Puede que durante la
década de los ochenta Bilbao fuera una urbe en estado terminal. Moría un modelo
de ciudad. No era poca la gente que en aquel momento no veía que se pudiera
renacer de las cenizas. De hecho, muchos se marcharon de Bilbao, de Barakaldo,
de Sestao. Se cerraron empresas por todas partes. ETA aplicó una cruenta teoría
que denominó socialización del
sufrimiento aun a sabiendas de que sus métodos no llevaban a ninguna parte
y la posibilidad de una transformación social se diluía a pasos forzados, casi
como humo, lo que daba la razón a quienes, en medio de ese campo de batalla, no
creían en nada y buscaban los paraísos artificiales y eventuales, esa paz que
en algún momento se dice en la película que encuentran los dos protagonistas.
Pero eso pasó. Murió un
modelo de ciudad y se empezó a pergeñar otro distinto, más colorido, de una
modernidad que tendía, a veces daba esa sensación, a reproducir las mismas bilbainadas pero con un toque más
contemporáneo y exhibicionista.
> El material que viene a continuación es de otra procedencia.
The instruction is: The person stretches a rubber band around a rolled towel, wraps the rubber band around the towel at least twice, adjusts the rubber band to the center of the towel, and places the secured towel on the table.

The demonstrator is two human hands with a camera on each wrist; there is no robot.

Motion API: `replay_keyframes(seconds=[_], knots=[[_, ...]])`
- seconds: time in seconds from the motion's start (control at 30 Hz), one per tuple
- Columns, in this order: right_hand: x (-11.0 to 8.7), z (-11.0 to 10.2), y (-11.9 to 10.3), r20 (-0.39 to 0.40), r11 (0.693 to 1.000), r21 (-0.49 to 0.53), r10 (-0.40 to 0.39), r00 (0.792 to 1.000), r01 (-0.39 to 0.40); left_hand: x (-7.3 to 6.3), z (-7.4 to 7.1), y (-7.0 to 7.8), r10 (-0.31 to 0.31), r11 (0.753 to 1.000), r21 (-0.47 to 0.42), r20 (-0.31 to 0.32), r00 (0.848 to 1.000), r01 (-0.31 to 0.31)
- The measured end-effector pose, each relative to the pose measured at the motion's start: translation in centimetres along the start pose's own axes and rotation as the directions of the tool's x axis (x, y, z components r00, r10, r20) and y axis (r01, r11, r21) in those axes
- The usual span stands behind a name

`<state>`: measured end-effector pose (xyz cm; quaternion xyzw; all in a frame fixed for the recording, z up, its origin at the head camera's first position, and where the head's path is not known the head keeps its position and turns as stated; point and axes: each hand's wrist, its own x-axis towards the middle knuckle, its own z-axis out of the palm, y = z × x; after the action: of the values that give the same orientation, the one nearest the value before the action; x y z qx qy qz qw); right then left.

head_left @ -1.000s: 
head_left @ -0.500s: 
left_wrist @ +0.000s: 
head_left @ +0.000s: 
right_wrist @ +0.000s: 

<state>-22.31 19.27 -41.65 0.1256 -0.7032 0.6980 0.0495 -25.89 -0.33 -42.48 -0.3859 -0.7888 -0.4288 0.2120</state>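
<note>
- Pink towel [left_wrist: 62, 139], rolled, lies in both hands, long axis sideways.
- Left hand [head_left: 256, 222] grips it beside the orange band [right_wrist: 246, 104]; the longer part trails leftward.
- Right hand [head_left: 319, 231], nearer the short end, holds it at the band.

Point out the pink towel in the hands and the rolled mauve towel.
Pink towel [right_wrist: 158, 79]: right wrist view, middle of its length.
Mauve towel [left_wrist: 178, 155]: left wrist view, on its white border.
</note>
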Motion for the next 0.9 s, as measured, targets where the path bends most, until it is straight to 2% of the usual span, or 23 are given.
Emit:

No sé hasta qué punto esta película, las del
cine quinqui en general, se nos han
quedado lejanas, añejas, incluso inverosímiles, con apenas interés para un
puñado de espectadores atentos a lo marginal o a un vago testimonio histórico
que hurga en la miseria. Al fin y al cabo, de aquella misma época es la moda de
los jóvenes más pudientes por aventurarse por barrios marginales en busca de émulos
de Jean Genet. No creo en todo caso que sea un envejecimiento inocente. Tal vez
se busque tal efecto: en este ejercicio de embellecimiento del pasado no se
desea siquiera el testimonio de un sector de derrotados sin heroicidad,
invisibles, afectados por un malditismo que en algún momento tenía cierto
atractivo, pero que ahora no cabe en este mundo de superficialidad y
esteticismo. Claro que la pandemia ha frenado en seco este mundo perfecto que
se estaba construyendo también en este rincón de Vasconia.